As mentioned, getting from Point A to Point B in Cyprus is not as easy as one might expect. Nina, Croatian goddess and I, opted for the popular Intercity bus. Most locals drive, but these buses are pretty reliable and are used by Cypriots too, especially young ones.
So, we were off, from Paphos on the western edge of the island to Ayia Napa on the east coast. Unfortunately, this route was not direct, so we had to stop close to the Nicosia border and take a connection to this other, well known resort town: Ayia Napa.
Ayia Napa / Αγία Νάπα
Ayia Napa is more concentrated than Paphos. Its main strip is littered with a mix of traditional Cypriot restaurants, beachwear shops, ice cream parlours and the like for mostly British and Russian tourists.
Unbeknownst to Nina and I, Ayia Napa is rather well known in the United Kingdom as a hedonistic wonderland for 18 year-olds who want to let loose. There was a popular television series that featured hidden cameras for parents who wanted to spy on their rambunctious children and then confront them afterwards: Sun, Sex, and Suspicious Parents. Lovely.
The town is still privy to this sort of clientele.
While there, Nina and I stayed at a lovely hostel, which was more like a hotel called Paloma Hotel Apartments (22 Demokratias Street).
More so a hotel, Paloma features a quaint pool and full bar with some obscenely good drink specials. The staff is also lovely, friendly, and informative.
Much of the clientele is lads from England on stag (bachelor party) or who have just graduated. For this reason, there is an addendum that if the workers feel that a party has become too rambunctious or destroys anything, they will be automatically charged for damages and recklessness. Smart move, tbh.
The rooms themselves are air-conditioned and spacious. They are apartment style in nature, so enjoy the privacy. Wifi is limited to the social spaces however, probably as a means to drive up food and drink sales. Also, a smart move on their part.

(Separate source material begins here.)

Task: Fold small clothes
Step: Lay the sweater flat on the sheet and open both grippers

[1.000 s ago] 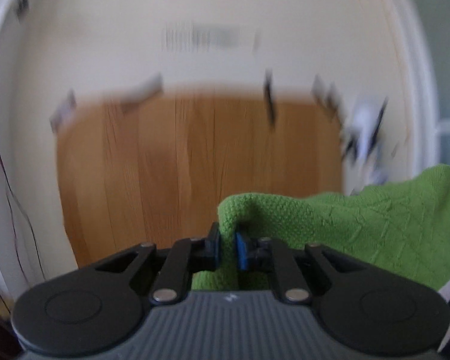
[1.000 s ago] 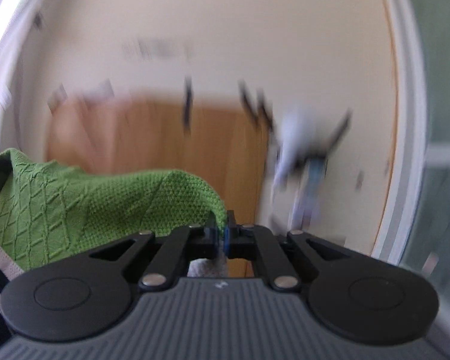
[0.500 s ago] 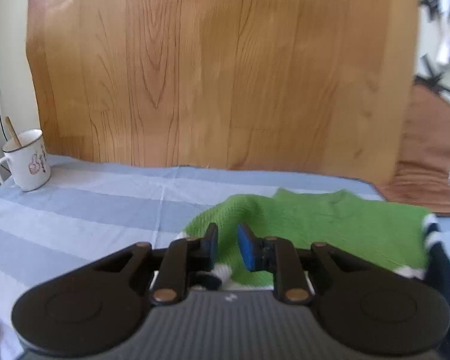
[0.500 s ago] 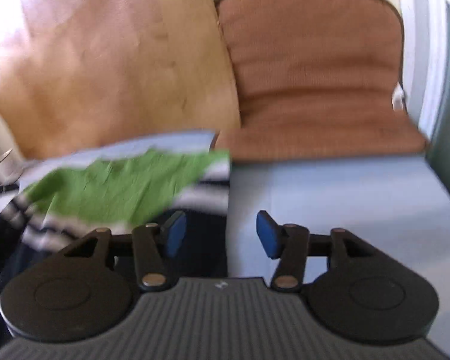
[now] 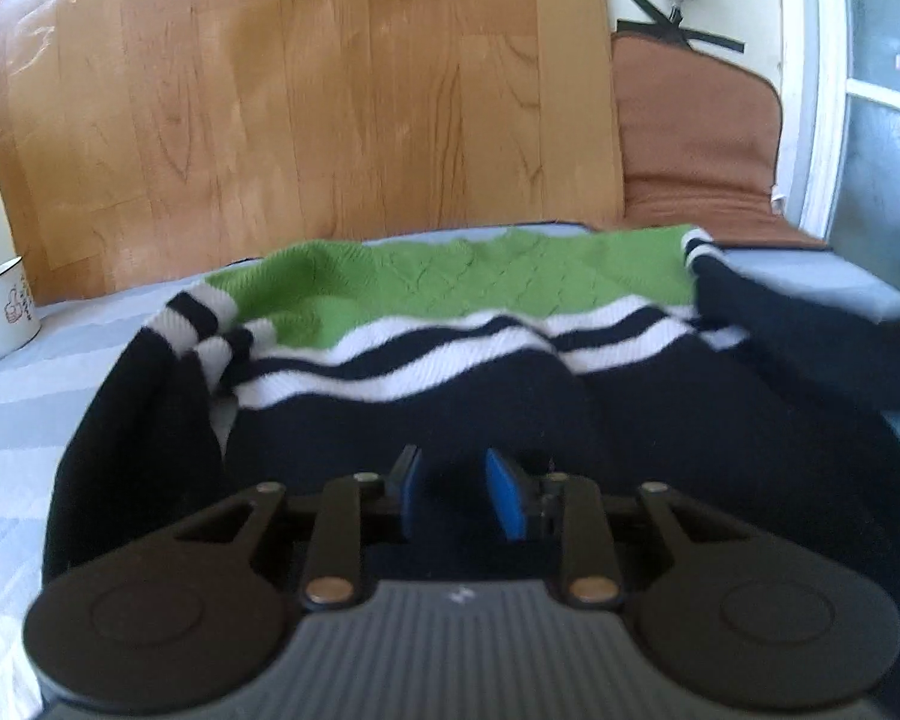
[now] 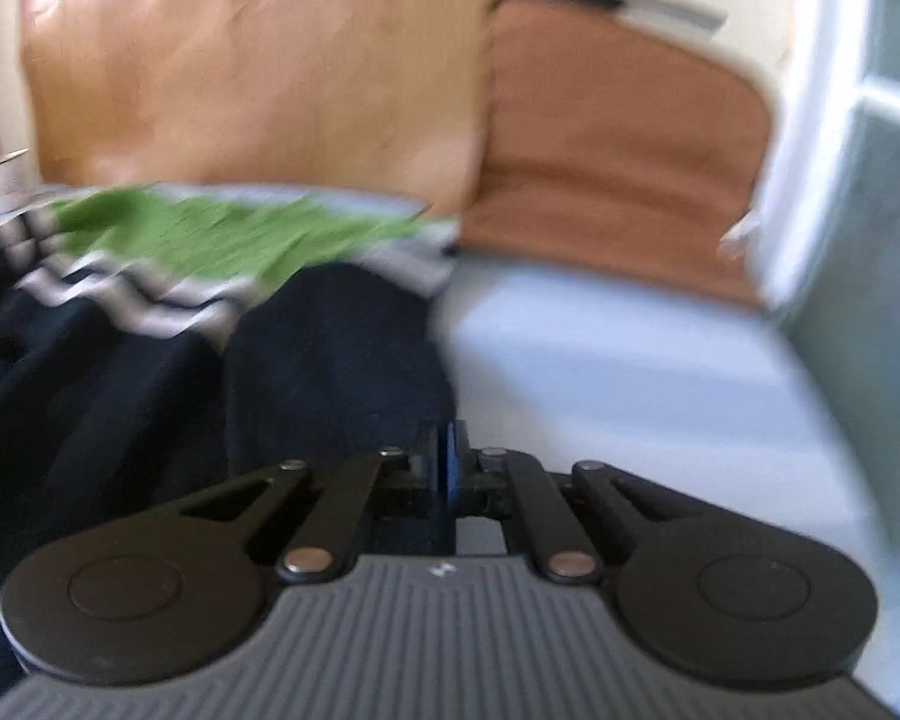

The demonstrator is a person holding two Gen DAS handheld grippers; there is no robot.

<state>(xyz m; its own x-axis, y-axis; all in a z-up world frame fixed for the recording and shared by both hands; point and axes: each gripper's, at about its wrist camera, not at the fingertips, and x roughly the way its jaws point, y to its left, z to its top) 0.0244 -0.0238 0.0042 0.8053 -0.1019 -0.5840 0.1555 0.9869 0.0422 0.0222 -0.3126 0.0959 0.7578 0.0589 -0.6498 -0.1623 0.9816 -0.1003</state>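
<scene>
Because the sweater (image 5: 510, 372) lies spread on the striped counter (image 5: 60, 396), green end farthest, your left tongs (image 5: 450, 495), just eased narrowly apart, hover over its dark hem; your right tongs (image 6: 444, 468) have snapped fully closed beside its sleeve, apparently gripping nothing.

I am looking into a home, likely a bedroom. A bed sheet (image 5: 60, 384) with pale blue stripes covers the surface, a wooden headboard (image 5: 306, 114) stands behind it, a mug (image 5: 6, 315) sits at its edge, and a brown cushion (image 5: 696, 144) leans by a white window frame (image 5: 822, 90).
</scene>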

The kitchen is good for a quick meal, but for a true Cypriot dinner, we recommend heading across the street to Napa Tavern or down the street to Stamna Tavern. The menu at Napa Tavern is impressive, but the service and homey charm of Stamna are unmatched!
It sits in the oldest house in Ayia Napa and is fully family run. The portions are filling, and they have a free-drink-fo- a-review deal, which one should definitely take up. Both times that Nina and I went there, we enjoyed a few compliments on the house too. And, even when we were short on cash (terrible I know), they were understanding.
*I went back after hitting an ATM to pay in full, which prompted the owner to give me a little hug. I do not skimp!
As a result of how touristy Ayia Napa is, I did not feel any shame in frequenting one establishment that had great service and authentic food. It is better than the Hard Rock Café even further down the road, which does get some business!
Also, Stamna is more or less a reprieve from the younger crowds who are just looking for pizza and fish and chips. Expect families and older folks to gravitate toward this and other venues like it for a more refined, quieter start (and end) to the evening.
Clubs & Chaos
As one might expect, as result of the onslaught of young, drunken fellas, the club scene is … horrible. I mean this in the worst way.
And, sadly, LGBT representation is non-existent. At least, I could not find it. The venues and establishments in Ayia Napa gear more toward a straight, cis-crowd, so other queers, prepare to swallow your pride and enjoy music that is difficult to dance to (and gratuitous heterosexuality).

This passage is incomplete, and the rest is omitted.